Quando o protocolo do CE descrito aqui foi funcionado em um instrumento capilar comercial específico da electroforese (veja a tabela dos materiais), os sistemas diferentes do CE podem ter exigências diferentes da amostra, que podem por sua vez alertar algumas modificações ao protocolo . Consulte o manual do respectivo fabricante do sistema CE para obter instruções sobre os reagentes/equipamentos apropriados, calibração etc. para análise de fragmentos. Há também a possibilidade de que os padrões de mobilidade tendenciosos amplicon observados durante a CE podem diferir, relativamente, através de sistemas CE e/ou máquinas, como tem sido previamente documentado para outros protocolos MLVA15,16. Se ocorrer em uma medida em que as contagens de repetição VNTR finais (arredondadas) sejam afetadas, isso significa que as variáveis Locus-específicas s e i (tabela 1), usadas para determinar contagens de repetição de VNTR, devem ser recalibradas. Isso envolve a regressão linear em parcelas comparando tamanhos de sequência precisos versus chamadas de tamanho CE, conforme descrito por Gulla et al. 201814.
Picos divididos e picos de gaguejar, ambos os artefatos bem conhecidos na MLVA baseada em CE digitando17, podem ser observados em eletroferogramas durante a chamada de tamanho (Figura 4). Embora os picos de gaguejar devam ser desconsiderados, o pico mais longo deve ser consistentemente selecionado para aplicações downstream no caso de picos divididos separados por um único par base. Além disso, os picos ausentes que indicam a falta de Locus específicos de VNTR são raros, mas podem ocorrer, caso em que uma contagem da repetição de ‘ 0 ‘ deve ser atribuída. Se a cultura inicial a partir da qual o DNA é extraído não é pura (ou seja, contém mais de um subtipo Y. ruckeri ), vários picos altos correspondentes a diferentes alelos do mesmo locus/loci podem ser observados após a CE. Os cultivos secundários devem então ser executados das únicas colônias antes da extração nova do ADN para re-typing.
Como indicado no protocolo, o ADN do molde para o PCR deve por padrão ser extraído das culturas puras de Y. ruckeri.
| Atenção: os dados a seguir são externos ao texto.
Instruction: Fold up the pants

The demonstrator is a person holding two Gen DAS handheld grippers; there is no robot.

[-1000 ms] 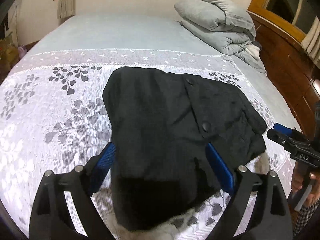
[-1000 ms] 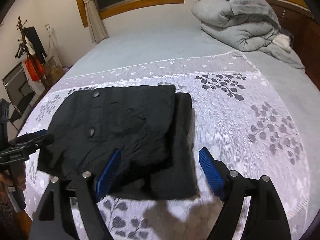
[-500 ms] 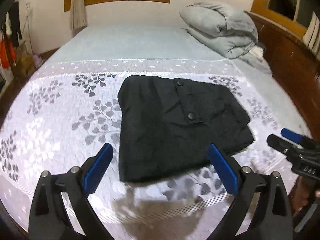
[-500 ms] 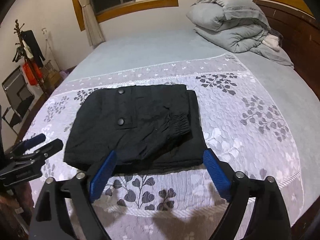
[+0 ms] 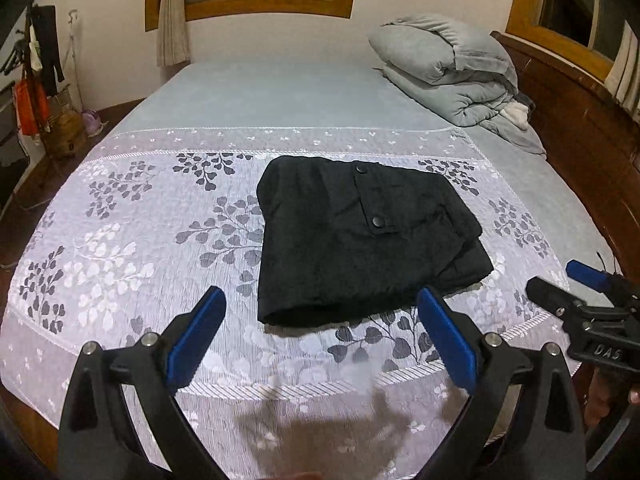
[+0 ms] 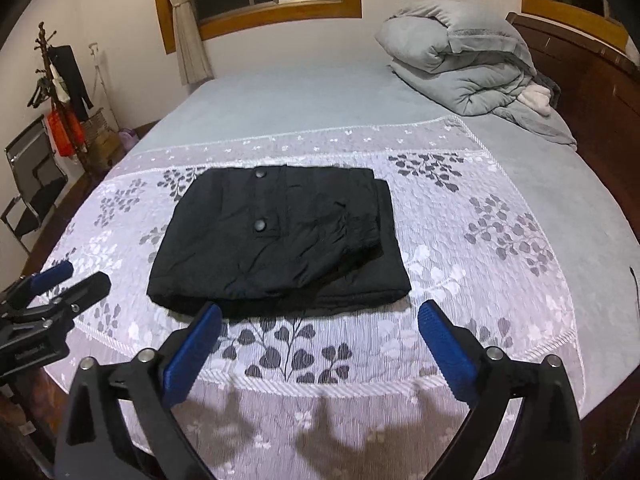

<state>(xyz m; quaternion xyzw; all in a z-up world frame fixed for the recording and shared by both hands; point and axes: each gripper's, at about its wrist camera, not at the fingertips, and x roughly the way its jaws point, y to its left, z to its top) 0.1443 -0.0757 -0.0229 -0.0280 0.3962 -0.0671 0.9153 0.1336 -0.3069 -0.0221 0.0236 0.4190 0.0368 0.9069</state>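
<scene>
Left wrist view: the left claw (image 5: 320, 332) hangs released and empty, short of the folded pants (image 5: 360, 244) on the bed (image 5: 120, 240). Right wrist view: the right claw (image 6: 320, 344), its jaws just widened, holds nothing; the pants (image 6: 276, 240) look fully folded, needing at most a tidy.

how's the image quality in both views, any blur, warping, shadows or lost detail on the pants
Left wrist view: strong fisheye bends the bed edges; tool shadows smear across the near floral cover; black pants lose most fold detail. Right wrist view: same warping, darkened corners, tool shadows at the bottom, pants creases faintly readable.
</scene>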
Em alguns casos, entretanto, as amostras do ovo-líquido que testam o positivo para Y. ruckeri por qPCR (CT-valores < 27) eram com sucesso MLVA datilografado diretamente, sem cultivo prévio, usando uma quantidade aumentada de ADN genomic (extraído com o jogo comercial) como o molde. Embora esta aproximação não seja testada extensivamente nem verificada, indica o potencial deste ensaio de MLVA para a examinação de matrizes biológicas complexas que contêm o ADN de uma escala de organismos diferentes além do que Y. ruckeri.
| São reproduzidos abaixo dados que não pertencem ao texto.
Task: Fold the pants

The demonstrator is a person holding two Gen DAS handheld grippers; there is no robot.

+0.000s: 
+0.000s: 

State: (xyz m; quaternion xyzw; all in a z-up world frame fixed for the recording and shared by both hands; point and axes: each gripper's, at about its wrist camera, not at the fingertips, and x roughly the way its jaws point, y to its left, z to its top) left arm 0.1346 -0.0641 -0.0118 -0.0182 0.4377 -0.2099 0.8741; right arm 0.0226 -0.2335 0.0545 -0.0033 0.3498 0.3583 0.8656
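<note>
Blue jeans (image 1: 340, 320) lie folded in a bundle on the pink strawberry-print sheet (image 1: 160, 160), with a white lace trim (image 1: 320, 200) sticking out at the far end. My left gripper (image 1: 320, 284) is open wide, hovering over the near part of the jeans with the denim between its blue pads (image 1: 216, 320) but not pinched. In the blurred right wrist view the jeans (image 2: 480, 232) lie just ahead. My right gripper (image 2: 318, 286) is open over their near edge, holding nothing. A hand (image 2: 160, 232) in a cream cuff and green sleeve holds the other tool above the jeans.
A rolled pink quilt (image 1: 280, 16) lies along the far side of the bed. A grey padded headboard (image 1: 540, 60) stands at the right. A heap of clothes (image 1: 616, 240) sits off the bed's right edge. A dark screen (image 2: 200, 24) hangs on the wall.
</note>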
Todo o procedimento de digitação do MLVA aqui apresentado, desde a extração do DNA até a avaliação epizootiológica, pode ser completado em um único dia de trabalho. Entretanto, o número de amostras examinadas está em uma relação sublinear com o tempo exigido para a extração do ADN, o PCR e o CE, e o método é conseqüentemente muito mais tempo eficiente ao executar amostras múltiplas simultaneamente. Este é, no entanto, o caso para a maioria dos métodos baseados em laboratório, e como uma ferramenta para a subdigitação epidemiológica de Y. ruckeri, a combinação de alta resolução, simplicidade e portabilidade torna este ensaio MLVA superior aos protocolos publicados anteriormente4 ,5. Também tem sido utilizada para verificar a relevância epidemiológica limitada de Y. ruckeri sorotipagem14.
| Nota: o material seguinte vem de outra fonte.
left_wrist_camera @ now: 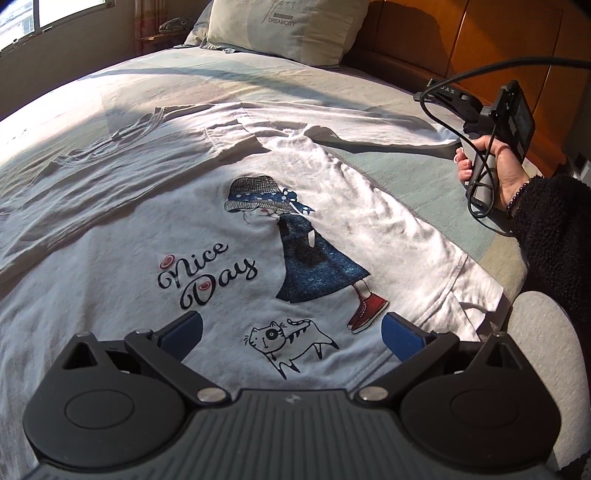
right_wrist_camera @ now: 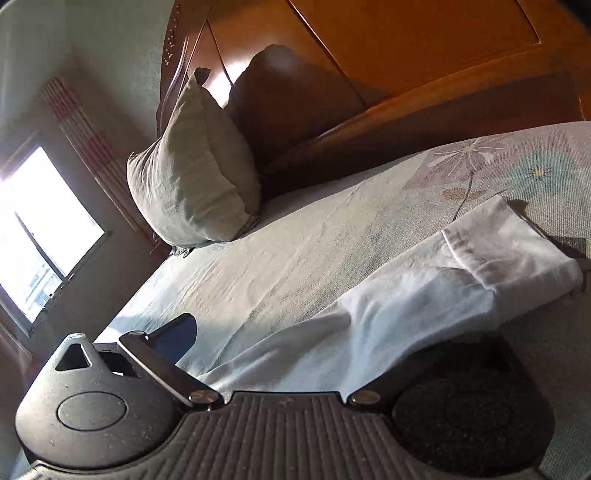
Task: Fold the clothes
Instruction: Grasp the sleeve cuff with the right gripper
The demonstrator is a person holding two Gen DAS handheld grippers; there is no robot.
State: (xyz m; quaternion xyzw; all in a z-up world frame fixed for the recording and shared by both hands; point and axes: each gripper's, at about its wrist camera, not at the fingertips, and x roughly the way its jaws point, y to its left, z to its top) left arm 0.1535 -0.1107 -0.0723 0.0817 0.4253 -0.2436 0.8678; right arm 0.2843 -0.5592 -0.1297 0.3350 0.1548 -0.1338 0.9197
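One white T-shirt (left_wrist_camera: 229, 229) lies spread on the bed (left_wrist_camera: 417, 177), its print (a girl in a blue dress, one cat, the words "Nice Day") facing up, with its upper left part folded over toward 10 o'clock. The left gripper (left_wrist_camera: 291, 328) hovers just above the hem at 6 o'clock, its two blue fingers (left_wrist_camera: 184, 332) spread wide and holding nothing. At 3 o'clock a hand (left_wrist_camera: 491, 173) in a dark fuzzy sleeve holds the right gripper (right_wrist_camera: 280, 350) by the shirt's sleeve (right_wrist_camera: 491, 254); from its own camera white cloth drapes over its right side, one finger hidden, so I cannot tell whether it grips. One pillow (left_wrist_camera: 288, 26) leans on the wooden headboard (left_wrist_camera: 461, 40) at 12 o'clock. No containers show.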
Através de um abrangente estudo populacional baseado em MLVA envolvendo 484 Y. ruckeri isolados recuperados de uma variedade de origens e habitats espaciotemporais (peixes hospedeiros, meio ambiente, etc.), nosso entendimento sobre a epizootiologia e população a estrutura deste patógeno importante dos peixes foi aumentada substancialmente14. A digitação de MLVA permitiu o rastreamento de clones disseminados antropogenicamente ao longo de décadas, presumivelmente através do transporte de peixes, bem como identificação de cepas confinadas localmente. Além disso, enquanto alguns complexos clonais da bactéria poderiam ser claramente associados com a doença em particular hospedeiros de peixes (truta arco-íris e salmão do Atlântico, respectivamente), outros foram recuperados apenas de fontes ambientais e/ou peixes clinicamente não afetados Espécimes. A aplicabilidade do método é, portanto, não apenas limitada ao rastreamento de infecção, pois também pode fornecer informações de relevância potencial, por exemplo, para o desenvolvimento de vacinas, avaliação de riscos e manutenção da Biossegurança nacional. Atualmente, está em uso ativo no Instituto veterinário norueguês como uma ferramenta para investigar os diagnósticos de Y. ruckeri na aquicultura norueguesa.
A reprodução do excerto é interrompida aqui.